Morante se confiesa fiel seguidor de Gallito, pero es más como el Gallo, el gran Rafael, hermano del Rey de los Toreros y personaje irrepetible de la tauromaquia, capaz de poner Madrid patas arriba con una media verónica y diez minutos después acabar detenido tras abandonar la lidia y huir aterrorizado, porque ha visto un tuerto en el tendido y le ha dado mal fario. Mucho más cerca en el tiempo, Curro Romero salió escoltado de Las Ventas por la Guardia Civil tras negarse a matar un toro, en medio de un tumulto que no dejó ni una sola almohadilla en los tendidos. Pasó la noche en el calabozo y al día siguiente volvió a la misma plaza, cortó dos orejas y salió por la Puerta Grande. Morante es mucho más solvente, como torero que sabe lidiar cuando sale una alimaña, pero la exigencia del público a los genios desemboca en no pocas ocasiones en estos episodios que también engrandecen, a su manera, la Fiesta Nacional.
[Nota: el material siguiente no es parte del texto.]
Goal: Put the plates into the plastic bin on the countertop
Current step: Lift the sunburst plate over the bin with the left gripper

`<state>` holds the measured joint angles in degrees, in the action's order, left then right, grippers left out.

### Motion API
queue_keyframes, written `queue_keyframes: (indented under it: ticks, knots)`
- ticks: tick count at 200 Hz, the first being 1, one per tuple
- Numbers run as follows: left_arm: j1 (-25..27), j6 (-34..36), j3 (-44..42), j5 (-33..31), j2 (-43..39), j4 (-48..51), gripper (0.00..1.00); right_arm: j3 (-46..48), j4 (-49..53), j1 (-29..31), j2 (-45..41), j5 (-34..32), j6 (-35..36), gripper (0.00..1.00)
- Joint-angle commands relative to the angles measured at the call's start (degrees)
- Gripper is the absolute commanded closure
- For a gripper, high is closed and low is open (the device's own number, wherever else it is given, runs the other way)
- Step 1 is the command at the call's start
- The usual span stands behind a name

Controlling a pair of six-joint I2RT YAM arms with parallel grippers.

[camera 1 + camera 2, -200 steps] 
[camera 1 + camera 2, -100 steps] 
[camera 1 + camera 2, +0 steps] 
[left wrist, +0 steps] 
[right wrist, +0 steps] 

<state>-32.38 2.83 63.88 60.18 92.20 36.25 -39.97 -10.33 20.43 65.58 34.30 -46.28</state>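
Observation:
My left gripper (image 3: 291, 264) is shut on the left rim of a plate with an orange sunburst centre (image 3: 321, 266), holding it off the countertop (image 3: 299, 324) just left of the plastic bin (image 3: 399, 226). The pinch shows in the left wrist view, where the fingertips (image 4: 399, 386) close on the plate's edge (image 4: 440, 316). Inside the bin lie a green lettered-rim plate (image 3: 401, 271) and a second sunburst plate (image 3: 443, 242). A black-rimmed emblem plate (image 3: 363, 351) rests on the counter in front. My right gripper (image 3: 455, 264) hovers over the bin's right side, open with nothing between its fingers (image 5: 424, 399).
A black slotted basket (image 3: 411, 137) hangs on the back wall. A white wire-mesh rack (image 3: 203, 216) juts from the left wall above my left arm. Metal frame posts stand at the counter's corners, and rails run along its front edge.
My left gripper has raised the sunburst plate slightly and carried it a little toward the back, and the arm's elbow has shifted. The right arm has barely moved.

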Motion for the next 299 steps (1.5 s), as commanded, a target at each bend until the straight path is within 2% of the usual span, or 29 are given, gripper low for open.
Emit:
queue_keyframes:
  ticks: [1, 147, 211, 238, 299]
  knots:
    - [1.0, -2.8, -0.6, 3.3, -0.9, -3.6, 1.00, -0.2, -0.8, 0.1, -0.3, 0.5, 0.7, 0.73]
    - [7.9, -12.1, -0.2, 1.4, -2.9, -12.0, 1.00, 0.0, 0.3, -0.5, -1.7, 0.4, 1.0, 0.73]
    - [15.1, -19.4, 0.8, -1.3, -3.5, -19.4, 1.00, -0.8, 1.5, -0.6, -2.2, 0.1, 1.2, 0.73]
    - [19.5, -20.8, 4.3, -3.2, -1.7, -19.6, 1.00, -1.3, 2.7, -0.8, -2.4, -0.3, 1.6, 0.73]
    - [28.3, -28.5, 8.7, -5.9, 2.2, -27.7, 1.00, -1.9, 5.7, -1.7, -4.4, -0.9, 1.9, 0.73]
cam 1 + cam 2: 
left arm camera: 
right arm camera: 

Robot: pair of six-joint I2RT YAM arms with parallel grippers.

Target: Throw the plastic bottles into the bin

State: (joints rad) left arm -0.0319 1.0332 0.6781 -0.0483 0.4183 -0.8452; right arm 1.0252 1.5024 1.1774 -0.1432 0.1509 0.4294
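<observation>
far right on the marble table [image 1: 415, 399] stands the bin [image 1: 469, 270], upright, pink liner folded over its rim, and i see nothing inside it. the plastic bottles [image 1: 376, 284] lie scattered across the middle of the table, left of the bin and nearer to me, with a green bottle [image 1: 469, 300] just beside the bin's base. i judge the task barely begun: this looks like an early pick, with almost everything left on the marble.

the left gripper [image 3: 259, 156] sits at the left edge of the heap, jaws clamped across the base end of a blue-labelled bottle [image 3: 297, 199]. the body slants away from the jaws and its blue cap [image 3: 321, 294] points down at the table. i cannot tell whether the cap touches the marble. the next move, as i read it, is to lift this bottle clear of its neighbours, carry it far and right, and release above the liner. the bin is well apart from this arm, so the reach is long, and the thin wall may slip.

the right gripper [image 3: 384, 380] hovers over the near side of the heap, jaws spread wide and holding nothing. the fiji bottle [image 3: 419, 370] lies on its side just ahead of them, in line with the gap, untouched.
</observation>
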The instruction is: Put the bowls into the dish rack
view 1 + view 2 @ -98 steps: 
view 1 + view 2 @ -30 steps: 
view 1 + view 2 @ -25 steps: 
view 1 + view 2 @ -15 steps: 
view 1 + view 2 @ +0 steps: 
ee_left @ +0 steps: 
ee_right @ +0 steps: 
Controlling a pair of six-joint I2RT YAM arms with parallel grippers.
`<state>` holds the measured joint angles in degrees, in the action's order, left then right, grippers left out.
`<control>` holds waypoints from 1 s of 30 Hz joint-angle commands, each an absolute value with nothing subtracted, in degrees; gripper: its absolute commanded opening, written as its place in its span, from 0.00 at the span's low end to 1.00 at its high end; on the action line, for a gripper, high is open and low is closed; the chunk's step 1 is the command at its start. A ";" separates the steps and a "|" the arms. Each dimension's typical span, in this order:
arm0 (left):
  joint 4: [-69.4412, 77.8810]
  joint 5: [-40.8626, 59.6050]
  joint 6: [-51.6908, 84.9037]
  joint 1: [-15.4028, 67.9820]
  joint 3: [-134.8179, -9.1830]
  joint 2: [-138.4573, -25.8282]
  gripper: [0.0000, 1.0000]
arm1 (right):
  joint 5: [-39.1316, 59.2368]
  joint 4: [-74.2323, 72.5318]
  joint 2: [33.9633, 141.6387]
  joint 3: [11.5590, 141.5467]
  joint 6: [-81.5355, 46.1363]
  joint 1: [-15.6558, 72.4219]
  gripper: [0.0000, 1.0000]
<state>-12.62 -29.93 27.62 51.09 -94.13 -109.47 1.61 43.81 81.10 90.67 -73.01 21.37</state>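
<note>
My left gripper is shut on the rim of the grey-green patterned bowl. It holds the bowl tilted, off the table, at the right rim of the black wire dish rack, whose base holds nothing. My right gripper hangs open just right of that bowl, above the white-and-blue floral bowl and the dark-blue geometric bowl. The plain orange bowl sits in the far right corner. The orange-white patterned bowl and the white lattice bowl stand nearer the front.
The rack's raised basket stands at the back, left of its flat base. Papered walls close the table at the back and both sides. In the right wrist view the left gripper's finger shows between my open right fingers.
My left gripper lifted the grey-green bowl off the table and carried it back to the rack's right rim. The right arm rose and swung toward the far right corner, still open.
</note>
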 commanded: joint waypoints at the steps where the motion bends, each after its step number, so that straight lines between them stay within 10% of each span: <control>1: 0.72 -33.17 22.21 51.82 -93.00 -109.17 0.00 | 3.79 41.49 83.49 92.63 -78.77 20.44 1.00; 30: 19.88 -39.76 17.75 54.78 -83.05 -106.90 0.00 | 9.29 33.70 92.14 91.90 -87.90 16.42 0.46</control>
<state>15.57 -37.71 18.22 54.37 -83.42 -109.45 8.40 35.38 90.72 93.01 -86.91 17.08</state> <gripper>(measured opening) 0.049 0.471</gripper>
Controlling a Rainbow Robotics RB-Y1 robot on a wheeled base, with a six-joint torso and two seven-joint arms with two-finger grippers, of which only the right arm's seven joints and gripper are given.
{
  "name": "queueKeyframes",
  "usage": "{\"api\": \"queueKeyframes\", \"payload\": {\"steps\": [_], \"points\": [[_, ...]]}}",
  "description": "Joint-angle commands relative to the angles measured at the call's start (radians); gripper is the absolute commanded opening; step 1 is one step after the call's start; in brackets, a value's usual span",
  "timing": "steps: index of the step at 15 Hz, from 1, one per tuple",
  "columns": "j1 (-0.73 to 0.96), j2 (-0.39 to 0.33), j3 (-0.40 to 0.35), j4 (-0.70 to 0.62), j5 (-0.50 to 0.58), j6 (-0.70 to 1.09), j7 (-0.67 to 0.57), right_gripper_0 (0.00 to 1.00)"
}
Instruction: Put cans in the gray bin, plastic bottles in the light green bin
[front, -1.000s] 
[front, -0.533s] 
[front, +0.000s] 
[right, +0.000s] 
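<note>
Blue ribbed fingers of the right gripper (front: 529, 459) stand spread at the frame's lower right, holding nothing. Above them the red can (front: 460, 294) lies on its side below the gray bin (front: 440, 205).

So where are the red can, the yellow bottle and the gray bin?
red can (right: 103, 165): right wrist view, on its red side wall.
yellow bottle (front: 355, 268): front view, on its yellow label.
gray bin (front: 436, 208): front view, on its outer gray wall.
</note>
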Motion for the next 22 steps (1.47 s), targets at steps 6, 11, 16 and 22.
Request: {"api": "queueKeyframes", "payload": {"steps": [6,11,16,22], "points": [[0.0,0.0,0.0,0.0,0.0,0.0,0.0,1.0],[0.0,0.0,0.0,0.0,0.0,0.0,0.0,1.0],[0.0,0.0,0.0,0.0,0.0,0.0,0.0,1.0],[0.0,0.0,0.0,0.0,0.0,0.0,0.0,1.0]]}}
El genio de la Puebla no necesita fajarse con ganaderías duras, pero ahí lo tenemos, anunciado nada menos que con una corrida de Miura, hierro que evitan meticulosamente todas las figuras porque están mucho más cómodas con el monoencaste. Sebastián Castella fue el último diestro de la cima del escalafón que mató en Sevilla la de Miura y cuenta que no pasó más miedo en su vida. No hacía falta que lo dijera; se le veía en la cara ya antes del paseíllo. Valeroso como pocos, despachó a sus dos fieras con eficacia y poco después se retiró con la satisfacción del deber cumplido.
Morante con los toros de Miura es una incógnita con solo dos resultados posibles: o una tarde para la historia de la tauromaquia o un petardazo con bronca de las que hacen época. En ambos casos, el público dirá lo mismo que aquel aficionado currista que, un Domingo de Resurrección en la Maestranza, viendo a Romero correr despavorido delante del toro, le gritó desde el tendido: “Curro, el año que viene va a venir a verte tu puñetera madre”. A los pocos segundos, añadió: “Y yo también”. Eso, ahora mismo, solo se le puede decir a Morante, un artista que se cambia de brazo la gabardina en la calle y el taxista que pasa por su lado baja la ventanilla y le grita: "¡Olé!".